* _EXERCISE BRIEF_
Your answer should be an exact copy of the lines from the start of the entries to the line containing "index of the", both included.

INFORMATION PROVIDED section start

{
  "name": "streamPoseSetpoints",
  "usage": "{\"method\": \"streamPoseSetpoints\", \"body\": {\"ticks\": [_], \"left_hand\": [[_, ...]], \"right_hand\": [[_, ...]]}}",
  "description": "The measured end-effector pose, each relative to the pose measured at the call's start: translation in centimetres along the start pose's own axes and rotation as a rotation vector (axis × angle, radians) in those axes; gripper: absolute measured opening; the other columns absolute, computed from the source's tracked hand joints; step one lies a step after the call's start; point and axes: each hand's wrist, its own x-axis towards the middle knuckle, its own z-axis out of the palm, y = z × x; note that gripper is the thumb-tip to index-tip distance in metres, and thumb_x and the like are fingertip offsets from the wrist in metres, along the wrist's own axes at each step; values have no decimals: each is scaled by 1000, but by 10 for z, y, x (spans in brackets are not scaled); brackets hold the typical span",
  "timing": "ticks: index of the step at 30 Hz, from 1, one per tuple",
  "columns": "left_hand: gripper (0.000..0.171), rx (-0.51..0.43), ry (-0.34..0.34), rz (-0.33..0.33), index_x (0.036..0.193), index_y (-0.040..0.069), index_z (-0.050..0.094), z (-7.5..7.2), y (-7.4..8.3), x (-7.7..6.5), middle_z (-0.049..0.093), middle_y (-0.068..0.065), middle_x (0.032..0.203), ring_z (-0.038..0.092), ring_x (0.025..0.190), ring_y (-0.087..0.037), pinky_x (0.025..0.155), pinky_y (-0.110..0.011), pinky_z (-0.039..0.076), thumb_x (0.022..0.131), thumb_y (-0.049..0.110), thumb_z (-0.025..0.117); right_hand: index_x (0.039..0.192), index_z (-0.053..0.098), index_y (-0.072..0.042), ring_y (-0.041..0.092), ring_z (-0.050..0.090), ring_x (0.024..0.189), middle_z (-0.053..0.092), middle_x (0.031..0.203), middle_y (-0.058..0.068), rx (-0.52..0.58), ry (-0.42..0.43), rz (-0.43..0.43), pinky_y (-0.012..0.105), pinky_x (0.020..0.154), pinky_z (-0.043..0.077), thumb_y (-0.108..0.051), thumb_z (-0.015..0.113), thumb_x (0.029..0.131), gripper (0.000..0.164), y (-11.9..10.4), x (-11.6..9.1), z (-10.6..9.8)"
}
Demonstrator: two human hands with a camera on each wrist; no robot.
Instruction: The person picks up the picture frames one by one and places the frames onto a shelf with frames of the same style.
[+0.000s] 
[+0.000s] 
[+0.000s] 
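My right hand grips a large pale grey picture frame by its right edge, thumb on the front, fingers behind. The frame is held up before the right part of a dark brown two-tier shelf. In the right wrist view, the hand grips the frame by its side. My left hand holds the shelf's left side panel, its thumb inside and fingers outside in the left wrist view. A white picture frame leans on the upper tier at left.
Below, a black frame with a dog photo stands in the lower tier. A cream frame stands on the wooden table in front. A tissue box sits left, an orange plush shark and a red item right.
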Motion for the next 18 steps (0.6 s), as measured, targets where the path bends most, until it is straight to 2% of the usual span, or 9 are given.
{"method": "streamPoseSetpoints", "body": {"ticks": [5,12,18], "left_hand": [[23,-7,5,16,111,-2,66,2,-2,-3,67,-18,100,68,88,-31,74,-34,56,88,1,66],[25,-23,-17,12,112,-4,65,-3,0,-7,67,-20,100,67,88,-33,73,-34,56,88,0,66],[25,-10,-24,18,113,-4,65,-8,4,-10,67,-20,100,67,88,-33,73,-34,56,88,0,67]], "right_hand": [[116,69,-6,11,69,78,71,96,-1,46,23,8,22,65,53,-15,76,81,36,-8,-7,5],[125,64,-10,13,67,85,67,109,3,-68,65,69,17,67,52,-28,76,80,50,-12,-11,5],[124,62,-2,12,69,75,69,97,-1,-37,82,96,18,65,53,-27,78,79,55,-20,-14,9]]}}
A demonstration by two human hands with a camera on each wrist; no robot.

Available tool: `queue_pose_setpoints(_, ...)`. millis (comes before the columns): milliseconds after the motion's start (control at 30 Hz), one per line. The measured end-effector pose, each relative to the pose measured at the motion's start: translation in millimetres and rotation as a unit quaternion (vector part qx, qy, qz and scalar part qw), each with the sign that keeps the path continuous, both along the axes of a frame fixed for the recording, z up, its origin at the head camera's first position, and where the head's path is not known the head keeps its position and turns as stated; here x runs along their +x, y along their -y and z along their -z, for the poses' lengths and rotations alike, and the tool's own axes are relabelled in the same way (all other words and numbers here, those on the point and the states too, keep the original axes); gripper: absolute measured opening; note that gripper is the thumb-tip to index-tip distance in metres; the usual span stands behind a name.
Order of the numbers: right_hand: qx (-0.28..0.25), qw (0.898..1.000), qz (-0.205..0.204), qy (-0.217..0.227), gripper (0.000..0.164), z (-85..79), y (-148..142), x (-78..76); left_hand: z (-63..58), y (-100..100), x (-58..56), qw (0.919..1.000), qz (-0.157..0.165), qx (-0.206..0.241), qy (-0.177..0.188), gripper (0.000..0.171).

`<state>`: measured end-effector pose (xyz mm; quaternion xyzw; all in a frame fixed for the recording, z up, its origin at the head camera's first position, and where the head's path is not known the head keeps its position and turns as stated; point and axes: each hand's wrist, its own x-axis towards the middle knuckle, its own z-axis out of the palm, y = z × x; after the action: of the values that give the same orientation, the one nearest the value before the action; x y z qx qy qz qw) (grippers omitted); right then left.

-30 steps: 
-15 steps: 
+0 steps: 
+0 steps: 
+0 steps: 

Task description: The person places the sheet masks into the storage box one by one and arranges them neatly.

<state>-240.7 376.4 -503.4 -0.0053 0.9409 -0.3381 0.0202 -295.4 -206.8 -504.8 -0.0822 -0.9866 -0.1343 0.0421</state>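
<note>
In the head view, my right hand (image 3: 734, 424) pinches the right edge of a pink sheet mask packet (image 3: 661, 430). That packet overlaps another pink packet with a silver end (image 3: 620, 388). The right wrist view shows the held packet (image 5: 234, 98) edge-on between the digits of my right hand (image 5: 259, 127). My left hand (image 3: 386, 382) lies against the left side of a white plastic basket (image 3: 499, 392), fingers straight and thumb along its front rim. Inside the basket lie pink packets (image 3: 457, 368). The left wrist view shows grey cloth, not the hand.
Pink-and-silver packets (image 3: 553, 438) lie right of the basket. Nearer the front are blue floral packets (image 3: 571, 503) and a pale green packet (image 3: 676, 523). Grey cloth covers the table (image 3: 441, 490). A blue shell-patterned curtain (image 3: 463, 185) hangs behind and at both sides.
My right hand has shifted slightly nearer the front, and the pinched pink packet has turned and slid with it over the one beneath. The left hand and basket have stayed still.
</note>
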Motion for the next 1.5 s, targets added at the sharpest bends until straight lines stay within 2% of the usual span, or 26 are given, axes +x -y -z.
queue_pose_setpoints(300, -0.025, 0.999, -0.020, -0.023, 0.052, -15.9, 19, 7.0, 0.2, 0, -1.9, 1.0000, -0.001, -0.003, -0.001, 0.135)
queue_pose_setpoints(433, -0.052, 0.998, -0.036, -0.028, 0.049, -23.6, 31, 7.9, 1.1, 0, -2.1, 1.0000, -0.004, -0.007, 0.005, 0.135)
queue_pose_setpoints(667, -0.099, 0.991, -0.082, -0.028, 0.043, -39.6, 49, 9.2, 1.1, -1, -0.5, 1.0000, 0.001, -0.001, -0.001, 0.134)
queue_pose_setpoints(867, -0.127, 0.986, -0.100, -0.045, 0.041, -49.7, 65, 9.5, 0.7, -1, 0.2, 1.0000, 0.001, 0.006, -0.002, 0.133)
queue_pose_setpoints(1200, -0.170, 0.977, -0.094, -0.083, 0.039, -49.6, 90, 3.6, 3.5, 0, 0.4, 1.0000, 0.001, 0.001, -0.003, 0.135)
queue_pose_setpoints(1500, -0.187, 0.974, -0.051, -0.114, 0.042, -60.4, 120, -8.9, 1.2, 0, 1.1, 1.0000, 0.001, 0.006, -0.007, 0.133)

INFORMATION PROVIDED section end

* _OUTPUT BELOW_
{
  "name": "streamPoseSetpoints",
  "usage": "{\"method\": \"streamPoseSetpoints\", \"body\": {\"ticks\": [_], \"left_hand\": [[_, ...]], \"right_hand\": [[_, ...]]}}",
  "description": "The measured end-effector pose, each relative to the pose measured at the call's start: translation in centimetres along the start pose's own axes and rotation as a rotation vector (axis × angle, radians) in those axes; gripper: absolute measured opening; the other columns absolute, computed from the source's tracked hand joints; step one lies a step after the call's start; point and axes: each hand's wrist, its own x-axis towards the middle knuckle, its own z-axis out of the palm, y = z × x; note that gripper is the thumb-tip to index-tip distance in metres, and thumb_x and the like are fingertip offsets from the wrist in metres, along the wrist's own axes at each step; values have no decimals: each is scaled by 1000, but by 10 for z, y, x (spans in brackets are not scaled); brackets hold the typical span",
  "timing": "ticks: index of the step at 30 Hz, from 1, one per tuple",

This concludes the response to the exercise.